Despite the value of freedom transcending culture, nationality, and time, throughout history freedom has often been something uncertain, even negotiated and contested. With two years into this new millenium, once again the world cries out for freedom and healing. This time, we witness tens of thousands stepping forward courageously and selflessly to defend what is true. They are practitioners of Falun Gong in China, and they are being persecuted for who they are, where they are, and how many they are -- no offense beyond this. Since last July, the whole world has watched in horror as the powerful and intolerant regime in China engages in suppression on scale with few others in contemporary history.
What is Falun Gong that it inspires people of goodwill to suffer for their beliefs? Also known as Falun Dafa, Falun Gong is an ancient Chinese meditation practice that people use to cultivate their minds, bodies, and spirits by acting in accordance with the universal principle of "Truthfulness-Compassion-Tolerance." Practitioners also do five gentle exercises. Falun Gong is apolitical; it is not a religion and has no membership. All classes are provided by volunteers and are free of charge. All materials are available on the Internet for free. People are welcome to participate or leave anytime they choose. Practitioners believe in the time-honored principle that the good side of human nature is the key to spiritual enlightenment. Within eight years, Falun Gong has spread to over 30 countries, from everyday citizens to leaders in various fields. Prior to the crackdown, the Chinese government, although atheist, publicly touted Falun Gong's great health benefits and moral contributions to society and encouraged people to practice it. Yet, the growing popularity of Falun Gong has troubled authorities in China. In early 1999, an official report showed that over 70 million Chinese citizens, including members of the Party, government officials, scholars, members of the military and police, practiced Falun Gong. Jiang, the president of China, could not tolerate the fact that Falun Gong practitioners exceeded even the party's own membership.

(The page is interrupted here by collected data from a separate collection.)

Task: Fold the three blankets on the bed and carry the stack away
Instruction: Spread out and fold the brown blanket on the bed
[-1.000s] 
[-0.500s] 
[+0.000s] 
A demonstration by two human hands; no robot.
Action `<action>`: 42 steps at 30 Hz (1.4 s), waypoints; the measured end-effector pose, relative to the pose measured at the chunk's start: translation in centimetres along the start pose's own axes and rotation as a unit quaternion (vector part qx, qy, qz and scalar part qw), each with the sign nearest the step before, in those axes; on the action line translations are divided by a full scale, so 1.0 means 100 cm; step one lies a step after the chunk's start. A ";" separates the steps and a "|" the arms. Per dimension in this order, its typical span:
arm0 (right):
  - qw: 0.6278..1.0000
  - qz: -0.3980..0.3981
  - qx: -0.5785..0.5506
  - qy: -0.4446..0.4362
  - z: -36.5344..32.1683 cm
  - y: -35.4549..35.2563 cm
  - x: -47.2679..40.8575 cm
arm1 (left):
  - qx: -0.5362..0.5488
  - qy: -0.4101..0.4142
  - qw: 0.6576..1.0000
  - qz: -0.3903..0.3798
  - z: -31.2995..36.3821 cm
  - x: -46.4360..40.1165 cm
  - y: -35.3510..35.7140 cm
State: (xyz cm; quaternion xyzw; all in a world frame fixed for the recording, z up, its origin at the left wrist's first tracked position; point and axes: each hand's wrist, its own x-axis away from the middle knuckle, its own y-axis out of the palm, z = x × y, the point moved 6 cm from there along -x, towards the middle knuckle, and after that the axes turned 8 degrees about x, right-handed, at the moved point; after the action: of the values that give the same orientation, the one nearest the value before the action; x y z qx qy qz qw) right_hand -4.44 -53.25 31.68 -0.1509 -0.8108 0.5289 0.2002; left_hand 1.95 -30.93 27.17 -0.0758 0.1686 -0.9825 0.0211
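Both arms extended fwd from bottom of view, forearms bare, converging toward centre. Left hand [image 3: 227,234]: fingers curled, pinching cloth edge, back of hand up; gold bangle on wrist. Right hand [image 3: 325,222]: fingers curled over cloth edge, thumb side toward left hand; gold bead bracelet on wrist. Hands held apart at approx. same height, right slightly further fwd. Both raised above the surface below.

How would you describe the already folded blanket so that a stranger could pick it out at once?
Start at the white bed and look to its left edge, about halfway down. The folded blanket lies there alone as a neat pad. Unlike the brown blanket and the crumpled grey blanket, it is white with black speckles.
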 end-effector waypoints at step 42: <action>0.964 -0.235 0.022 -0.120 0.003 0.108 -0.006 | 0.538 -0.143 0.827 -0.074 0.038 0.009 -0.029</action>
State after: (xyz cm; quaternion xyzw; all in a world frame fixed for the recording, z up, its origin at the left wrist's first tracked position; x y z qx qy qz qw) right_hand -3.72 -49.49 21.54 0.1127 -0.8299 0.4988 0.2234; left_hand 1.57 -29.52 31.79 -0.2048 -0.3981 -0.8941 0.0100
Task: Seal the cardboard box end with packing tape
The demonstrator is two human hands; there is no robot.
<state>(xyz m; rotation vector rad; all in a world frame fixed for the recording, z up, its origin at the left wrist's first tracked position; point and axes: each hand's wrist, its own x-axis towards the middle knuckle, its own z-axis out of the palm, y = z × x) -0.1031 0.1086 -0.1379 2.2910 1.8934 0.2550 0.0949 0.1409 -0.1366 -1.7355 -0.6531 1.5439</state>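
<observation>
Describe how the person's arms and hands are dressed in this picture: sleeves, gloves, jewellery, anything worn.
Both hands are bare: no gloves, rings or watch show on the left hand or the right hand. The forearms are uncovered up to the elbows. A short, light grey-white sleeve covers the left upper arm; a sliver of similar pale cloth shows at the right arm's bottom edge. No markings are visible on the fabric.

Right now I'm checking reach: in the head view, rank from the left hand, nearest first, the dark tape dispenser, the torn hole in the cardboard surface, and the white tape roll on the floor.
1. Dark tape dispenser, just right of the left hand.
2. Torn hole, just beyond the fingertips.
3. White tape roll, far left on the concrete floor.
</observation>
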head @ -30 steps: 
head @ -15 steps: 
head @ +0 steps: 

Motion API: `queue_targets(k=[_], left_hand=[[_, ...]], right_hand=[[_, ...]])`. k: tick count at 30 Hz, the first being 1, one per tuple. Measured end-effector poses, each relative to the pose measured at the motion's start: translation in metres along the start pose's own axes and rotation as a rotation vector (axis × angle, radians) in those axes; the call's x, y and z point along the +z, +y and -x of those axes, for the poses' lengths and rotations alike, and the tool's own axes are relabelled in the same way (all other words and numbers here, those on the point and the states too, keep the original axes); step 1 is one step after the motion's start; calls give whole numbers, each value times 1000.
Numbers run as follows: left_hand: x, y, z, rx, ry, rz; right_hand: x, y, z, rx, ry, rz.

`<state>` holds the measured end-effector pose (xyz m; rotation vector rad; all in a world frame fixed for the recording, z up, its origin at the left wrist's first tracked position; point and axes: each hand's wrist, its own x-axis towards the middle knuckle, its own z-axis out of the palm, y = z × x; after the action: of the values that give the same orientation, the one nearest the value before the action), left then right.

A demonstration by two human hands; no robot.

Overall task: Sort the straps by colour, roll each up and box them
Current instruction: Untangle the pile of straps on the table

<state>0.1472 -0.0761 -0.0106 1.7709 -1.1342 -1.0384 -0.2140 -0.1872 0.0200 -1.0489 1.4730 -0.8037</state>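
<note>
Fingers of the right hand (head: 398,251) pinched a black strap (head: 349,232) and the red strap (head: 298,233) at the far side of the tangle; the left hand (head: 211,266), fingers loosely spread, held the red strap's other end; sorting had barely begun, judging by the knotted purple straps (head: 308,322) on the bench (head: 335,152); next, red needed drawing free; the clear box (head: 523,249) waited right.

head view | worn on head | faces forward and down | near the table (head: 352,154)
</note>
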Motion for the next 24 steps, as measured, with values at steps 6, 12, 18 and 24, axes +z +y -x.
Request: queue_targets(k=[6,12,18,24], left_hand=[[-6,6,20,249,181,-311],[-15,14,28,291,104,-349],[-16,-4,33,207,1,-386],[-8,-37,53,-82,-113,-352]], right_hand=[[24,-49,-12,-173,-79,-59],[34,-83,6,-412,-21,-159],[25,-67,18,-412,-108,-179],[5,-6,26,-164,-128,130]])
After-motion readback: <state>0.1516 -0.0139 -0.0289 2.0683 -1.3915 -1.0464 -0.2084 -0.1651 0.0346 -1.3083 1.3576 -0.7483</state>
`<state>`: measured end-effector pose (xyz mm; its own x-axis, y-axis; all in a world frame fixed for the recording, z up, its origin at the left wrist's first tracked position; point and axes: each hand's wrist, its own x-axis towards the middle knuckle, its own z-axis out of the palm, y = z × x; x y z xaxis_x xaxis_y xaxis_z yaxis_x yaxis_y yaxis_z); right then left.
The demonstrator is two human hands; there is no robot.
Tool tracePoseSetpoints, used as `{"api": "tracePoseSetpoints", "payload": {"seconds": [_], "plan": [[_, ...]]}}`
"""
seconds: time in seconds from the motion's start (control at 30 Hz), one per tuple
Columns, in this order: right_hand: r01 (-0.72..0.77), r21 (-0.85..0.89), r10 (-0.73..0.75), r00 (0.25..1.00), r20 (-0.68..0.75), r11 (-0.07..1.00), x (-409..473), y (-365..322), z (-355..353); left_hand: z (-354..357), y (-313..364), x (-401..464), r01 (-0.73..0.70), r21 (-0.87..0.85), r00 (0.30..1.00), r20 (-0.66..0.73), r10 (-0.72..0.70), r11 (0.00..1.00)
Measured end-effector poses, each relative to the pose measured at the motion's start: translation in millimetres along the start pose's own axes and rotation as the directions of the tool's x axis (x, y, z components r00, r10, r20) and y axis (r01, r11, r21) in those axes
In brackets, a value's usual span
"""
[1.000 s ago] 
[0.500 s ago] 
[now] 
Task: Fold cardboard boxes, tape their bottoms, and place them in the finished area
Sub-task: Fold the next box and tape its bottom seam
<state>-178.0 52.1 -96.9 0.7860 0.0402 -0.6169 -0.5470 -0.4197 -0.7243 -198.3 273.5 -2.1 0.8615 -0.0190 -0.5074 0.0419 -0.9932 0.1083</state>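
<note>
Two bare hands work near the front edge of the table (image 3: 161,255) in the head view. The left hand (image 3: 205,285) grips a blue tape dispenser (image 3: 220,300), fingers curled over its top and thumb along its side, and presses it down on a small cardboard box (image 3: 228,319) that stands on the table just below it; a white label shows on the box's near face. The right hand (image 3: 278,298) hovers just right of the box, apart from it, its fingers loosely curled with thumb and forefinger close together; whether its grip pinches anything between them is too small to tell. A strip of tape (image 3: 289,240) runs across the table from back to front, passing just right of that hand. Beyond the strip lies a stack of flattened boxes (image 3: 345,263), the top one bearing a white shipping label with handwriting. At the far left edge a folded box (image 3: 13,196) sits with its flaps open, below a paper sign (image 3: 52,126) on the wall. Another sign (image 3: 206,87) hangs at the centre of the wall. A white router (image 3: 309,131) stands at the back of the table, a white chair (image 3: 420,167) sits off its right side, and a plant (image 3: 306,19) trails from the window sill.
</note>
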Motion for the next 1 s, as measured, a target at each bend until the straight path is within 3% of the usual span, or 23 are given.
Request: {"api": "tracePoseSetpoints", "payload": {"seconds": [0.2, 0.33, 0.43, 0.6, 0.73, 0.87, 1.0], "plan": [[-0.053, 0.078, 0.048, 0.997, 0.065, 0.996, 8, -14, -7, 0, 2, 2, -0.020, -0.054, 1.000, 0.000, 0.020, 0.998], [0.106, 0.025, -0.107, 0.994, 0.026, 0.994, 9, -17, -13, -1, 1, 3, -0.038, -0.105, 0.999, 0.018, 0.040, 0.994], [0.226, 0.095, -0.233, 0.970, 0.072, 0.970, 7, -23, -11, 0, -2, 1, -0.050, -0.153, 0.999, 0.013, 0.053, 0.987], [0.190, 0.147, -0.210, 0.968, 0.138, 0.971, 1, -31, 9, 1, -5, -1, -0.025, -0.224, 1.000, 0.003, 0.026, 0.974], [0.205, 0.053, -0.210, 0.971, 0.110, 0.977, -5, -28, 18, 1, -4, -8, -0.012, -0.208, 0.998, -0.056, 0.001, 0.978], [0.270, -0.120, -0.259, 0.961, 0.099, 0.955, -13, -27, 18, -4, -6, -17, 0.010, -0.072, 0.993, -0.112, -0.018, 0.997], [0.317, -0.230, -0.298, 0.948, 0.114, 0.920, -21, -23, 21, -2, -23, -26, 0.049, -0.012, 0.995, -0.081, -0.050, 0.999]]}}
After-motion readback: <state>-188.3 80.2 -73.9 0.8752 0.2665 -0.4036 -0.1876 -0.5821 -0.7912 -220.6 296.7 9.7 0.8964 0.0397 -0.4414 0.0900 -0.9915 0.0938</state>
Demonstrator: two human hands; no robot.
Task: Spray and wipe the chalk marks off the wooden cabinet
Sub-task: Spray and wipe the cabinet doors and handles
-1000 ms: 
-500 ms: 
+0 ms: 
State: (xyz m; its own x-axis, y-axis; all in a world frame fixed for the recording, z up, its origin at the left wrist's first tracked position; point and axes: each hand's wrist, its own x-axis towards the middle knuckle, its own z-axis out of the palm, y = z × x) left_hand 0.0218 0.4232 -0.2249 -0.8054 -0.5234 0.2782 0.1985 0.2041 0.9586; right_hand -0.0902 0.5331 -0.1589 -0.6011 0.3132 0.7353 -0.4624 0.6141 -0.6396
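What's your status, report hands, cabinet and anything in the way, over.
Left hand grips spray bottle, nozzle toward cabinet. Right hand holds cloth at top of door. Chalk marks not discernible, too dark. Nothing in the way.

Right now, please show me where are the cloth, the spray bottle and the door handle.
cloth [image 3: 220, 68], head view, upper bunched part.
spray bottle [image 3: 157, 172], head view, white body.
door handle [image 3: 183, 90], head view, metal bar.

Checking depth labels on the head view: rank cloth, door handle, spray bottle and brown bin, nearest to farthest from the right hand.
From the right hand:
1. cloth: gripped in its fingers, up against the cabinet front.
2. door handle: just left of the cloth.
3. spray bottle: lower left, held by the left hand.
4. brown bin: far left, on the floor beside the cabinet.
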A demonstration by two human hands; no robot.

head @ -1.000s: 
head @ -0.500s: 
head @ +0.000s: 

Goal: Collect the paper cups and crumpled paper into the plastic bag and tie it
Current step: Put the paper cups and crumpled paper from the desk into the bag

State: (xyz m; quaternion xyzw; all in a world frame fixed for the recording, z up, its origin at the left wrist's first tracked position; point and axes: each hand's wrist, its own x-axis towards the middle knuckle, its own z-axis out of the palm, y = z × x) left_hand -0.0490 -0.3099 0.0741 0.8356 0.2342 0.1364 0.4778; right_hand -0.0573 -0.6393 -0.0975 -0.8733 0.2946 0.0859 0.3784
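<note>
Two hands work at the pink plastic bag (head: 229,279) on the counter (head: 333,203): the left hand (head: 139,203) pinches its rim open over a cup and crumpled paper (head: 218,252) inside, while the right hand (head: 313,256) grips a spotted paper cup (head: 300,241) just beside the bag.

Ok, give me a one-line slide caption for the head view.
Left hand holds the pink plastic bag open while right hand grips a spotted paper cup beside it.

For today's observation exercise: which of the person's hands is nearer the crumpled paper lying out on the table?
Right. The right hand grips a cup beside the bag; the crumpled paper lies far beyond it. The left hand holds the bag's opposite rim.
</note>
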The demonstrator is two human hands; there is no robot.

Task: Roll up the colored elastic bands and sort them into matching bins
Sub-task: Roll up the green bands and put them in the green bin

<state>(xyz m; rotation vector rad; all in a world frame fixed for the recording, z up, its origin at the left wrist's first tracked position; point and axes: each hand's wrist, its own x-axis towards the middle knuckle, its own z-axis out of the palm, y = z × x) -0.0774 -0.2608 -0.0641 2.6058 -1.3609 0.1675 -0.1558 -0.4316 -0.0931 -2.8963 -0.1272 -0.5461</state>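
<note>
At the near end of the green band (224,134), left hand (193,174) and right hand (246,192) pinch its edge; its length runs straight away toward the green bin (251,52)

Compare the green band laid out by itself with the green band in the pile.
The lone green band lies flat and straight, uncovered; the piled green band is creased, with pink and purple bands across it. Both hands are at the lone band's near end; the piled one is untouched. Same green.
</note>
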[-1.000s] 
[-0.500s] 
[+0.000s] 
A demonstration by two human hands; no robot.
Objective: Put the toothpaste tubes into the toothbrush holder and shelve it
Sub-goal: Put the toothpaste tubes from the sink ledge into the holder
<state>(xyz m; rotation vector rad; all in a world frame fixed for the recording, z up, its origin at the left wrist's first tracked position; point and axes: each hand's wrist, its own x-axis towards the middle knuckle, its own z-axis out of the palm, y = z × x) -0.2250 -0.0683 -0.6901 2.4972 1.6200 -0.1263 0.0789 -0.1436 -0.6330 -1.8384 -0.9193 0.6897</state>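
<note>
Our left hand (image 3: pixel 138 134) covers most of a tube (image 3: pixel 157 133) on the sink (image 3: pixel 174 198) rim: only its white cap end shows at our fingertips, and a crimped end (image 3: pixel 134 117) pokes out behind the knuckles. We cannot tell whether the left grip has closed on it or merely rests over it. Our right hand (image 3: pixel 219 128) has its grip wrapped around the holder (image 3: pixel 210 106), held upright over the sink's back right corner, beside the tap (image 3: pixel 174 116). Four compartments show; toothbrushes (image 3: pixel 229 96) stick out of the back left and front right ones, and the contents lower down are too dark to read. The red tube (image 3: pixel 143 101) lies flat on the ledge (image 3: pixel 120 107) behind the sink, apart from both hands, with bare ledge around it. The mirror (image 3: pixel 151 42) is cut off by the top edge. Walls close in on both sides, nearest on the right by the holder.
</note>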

On July 22, 1999, arrests in the middle of the night began this campaign of suppression. Millions of legally published Falun Gong books and tapes were confiscated, shredded and burned. According to The New York Times, "the authorities have detained tens of thousands of people and are spewing a deafening barrage of anti-Falun Gong publicity each day." We cannot know the precise totals of all those arrested, but some idea of the scope involved can be gained from the announcement of Chinese Vice Premier Li Lanqing that, from July to October 1999, more than 35,000 practitioners were detained in Beijing alone. Citizens of several other nations, including Americans, have been detained. They serve as eyewitnesses to the conditions, and have experienced torture themselves before being released.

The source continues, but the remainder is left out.